→ WHAT TO WORK ON:
Copy out the data line by line exactly, from its start to the line bearing "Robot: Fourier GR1", inclusive.

→ SUPPLIED MATERIAL:
--- START ---
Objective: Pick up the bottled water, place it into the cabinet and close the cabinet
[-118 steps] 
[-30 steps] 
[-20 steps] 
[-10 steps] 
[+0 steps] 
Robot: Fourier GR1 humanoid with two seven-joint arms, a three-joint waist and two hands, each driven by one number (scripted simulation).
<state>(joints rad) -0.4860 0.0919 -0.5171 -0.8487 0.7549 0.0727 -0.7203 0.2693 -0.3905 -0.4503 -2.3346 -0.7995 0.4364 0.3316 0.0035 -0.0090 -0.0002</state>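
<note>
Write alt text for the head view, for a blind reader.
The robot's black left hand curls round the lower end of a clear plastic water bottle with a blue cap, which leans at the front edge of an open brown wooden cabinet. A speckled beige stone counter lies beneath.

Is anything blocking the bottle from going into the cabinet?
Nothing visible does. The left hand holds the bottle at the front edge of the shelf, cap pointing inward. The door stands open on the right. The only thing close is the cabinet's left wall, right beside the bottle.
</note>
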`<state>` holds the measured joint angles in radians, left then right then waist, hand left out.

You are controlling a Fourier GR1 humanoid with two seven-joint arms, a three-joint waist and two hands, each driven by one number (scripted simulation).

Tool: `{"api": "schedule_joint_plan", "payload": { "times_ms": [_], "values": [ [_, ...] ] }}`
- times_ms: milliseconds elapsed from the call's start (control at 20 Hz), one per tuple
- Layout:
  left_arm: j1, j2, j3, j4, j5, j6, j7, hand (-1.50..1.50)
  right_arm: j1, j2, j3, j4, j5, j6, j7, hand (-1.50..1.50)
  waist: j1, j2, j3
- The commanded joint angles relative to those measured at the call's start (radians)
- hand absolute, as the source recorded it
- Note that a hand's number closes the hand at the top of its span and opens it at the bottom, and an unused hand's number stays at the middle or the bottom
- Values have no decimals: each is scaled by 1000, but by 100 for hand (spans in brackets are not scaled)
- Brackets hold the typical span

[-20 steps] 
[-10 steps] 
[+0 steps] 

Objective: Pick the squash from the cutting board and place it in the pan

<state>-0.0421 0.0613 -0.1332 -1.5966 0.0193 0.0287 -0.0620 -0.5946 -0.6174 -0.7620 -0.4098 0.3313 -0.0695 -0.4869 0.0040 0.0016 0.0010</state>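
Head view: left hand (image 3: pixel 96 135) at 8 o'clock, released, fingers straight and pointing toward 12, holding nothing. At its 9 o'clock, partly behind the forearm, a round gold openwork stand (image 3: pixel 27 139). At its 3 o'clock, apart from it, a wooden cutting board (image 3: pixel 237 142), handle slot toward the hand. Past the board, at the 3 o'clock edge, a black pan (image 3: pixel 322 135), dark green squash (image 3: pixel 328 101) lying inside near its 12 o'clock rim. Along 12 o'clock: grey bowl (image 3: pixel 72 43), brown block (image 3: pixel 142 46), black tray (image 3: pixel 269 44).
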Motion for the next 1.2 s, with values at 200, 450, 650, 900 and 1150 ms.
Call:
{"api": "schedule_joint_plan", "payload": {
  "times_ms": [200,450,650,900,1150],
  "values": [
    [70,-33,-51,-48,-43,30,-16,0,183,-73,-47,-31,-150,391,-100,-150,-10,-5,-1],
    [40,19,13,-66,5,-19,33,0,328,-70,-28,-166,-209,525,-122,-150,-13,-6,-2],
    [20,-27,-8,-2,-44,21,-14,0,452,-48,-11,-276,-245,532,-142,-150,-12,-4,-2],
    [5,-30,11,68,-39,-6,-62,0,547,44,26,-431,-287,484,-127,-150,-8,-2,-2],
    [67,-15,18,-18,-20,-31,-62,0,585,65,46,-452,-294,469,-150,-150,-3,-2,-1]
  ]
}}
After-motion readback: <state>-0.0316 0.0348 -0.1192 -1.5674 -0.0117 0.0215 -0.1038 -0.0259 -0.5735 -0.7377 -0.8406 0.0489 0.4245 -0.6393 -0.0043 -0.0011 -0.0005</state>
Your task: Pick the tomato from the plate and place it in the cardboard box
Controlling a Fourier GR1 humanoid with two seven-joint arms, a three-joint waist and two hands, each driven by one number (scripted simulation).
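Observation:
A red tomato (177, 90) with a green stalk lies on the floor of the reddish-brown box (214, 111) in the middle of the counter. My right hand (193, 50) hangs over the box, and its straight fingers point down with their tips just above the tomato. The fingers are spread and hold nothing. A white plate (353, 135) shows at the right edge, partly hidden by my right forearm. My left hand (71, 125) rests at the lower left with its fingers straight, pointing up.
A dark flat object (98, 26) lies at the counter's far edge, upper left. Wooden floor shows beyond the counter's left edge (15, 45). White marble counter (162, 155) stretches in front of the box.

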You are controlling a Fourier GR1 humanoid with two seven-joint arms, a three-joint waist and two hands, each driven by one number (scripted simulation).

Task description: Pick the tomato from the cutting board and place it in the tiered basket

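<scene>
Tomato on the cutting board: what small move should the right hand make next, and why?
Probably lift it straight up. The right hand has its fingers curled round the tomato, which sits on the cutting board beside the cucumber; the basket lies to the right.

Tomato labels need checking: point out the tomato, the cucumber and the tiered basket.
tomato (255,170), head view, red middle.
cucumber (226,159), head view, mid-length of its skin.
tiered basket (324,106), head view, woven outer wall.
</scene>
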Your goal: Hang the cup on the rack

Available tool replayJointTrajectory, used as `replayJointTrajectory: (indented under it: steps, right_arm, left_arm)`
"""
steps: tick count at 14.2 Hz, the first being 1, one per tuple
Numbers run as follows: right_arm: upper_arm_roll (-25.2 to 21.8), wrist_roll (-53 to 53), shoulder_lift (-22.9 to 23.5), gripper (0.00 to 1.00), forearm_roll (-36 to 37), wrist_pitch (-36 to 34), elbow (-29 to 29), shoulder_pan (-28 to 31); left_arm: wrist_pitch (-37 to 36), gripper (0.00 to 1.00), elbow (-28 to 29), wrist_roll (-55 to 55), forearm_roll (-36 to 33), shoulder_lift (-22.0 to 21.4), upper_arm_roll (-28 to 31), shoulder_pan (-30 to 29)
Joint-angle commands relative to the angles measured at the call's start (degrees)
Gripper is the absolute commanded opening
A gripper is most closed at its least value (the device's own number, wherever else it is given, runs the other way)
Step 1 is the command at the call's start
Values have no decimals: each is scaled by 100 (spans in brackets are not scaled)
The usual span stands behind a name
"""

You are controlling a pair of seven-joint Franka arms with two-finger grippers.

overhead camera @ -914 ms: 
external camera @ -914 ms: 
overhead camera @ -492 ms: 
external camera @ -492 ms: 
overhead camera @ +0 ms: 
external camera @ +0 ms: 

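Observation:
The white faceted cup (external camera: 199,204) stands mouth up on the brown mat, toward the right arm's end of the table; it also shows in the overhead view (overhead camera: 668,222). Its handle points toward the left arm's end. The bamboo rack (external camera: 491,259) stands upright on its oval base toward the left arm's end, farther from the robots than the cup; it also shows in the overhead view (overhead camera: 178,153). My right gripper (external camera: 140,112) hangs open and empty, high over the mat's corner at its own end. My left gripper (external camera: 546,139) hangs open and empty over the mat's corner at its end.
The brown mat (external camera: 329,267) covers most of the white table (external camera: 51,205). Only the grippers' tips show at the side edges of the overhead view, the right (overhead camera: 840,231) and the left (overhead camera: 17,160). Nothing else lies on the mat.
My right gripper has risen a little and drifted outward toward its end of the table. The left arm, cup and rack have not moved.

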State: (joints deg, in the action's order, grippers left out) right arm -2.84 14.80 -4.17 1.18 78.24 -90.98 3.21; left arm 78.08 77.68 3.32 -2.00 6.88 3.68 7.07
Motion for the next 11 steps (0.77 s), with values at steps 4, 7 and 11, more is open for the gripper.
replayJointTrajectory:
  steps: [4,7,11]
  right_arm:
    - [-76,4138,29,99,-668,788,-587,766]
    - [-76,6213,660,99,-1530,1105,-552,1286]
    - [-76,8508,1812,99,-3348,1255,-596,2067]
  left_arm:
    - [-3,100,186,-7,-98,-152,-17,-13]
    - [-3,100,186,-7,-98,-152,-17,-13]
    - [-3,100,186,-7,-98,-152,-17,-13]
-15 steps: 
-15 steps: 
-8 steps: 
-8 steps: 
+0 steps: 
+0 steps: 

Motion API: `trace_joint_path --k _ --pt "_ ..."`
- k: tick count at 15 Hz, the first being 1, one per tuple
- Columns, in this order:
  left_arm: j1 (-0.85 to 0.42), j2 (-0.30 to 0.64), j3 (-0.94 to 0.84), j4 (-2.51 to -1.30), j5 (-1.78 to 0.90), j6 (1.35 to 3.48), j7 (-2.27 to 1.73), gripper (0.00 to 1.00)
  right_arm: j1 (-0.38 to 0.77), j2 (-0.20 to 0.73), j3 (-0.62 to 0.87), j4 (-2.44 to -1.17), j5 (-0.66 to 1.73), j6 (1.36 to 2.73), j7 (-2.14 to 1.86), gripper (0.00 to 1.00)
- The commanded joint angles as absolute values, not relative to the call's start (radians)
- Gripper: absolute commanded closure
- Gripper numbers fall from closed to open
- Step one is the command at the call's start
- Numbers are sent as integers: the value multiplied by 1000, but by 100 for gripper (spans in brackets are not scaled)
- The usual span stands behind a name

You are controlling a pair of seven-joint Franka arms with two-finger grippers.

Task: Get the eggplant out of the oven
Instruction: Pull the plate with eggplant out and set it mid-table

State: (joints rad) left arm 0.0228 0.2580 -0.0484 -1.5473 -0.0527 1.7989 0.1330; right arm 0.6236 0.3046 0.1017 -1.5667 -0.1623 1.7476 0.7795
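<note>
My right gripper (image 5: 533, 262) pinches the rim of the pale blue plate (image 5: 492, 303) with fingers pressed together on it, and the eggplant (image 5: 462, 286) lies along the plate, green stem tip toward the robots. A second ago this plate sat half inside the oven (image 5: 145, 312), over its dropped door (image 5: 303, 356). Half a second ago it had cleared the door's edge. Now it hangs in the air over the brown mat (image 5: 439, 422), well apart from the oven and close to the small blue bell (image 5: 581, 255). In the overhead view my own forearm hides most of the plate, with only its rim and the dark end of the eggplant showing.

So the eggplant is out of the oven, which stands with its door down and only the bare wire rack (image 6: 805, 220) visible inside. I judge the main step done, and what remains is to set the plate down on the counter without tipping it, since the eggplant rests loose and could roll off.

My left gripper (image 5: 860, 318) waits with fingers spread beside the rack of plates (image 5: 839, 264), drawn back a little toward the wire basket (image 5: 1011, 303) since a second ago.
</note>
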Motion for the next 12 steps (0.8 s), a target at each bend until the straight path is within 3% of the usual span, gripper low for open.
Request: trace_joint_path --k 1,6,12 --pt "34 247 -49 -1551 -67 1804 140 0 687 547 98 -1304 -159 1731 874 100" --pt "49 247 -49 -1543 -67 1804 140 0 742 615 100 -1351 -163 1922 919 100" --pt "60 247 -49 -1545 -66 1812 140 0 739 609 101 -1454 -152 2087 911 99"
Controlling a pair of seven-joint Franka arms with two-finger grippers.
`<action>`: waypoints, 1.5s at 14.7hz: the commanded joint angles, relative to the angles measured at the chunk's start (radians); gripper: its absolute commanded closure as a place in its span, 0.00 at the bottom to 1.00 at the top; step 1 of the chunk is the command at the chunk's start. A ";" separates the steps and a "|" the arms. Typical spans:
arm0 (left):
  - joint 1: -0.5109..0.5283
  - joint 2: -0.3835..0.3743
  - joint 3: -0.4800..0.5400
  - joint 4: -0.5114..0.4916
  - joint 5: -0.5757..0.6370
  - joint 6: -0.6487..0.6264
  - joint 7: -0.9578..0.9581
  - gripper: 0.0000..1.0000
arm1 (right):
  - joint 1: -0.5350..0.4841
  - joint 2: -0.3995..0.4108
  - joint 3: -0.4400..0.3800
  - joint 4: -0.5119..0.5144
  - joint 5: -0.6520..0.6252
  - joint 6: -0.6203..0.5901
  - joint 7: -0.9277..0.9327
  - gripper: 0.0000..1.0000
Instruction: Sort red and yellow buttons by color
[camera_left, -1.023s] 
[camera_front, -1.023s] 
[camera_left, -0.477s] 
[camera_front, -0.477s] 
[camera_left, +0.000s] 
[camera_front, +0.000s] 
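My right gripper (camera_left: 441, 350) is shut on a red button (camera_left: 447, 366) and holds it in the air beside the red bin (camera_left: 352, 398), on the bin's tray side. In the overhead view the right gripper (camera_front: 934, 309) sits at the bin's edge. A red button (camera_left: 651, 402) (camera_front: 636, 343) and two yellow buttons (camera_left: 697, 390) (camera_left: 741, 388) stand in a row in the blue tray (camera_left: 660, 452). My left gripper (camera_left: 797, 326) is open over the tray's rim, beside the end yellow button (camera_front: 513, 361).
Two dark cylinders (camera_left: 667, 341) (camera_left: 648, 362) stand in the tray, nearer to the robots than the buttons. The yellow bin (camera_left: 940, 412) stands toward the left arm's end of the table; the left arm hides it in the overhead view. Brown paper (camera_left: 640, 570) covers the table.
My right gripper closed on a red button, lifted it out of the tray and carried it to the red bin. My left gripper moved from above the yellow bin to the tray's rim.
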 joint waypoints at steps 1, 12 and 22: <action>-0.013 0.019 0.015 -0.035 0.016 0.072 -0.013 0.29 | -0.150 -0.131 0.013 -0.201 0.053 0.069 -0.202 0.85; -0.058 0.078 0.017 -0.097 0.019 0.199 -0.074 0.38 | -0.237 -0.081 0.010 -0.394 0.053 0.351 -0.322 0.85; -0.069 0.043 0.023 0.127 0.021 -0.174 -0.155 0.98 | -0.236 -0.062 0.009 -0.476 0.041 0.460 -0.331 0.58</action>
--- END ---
→ WRITTEN SOLUTION:
Objective: Pick up the bottled water, place it into the cabinet and close the cabinet
[-118 steps] 
[-30 steps] 
[-20 steps] 
[-10 steps] 
[+0 steps] 
Robot: Fourier GR1 humanoid with two seven-joint arms, a three-joint waist and two hands, each driven by one number (scripted simulation).

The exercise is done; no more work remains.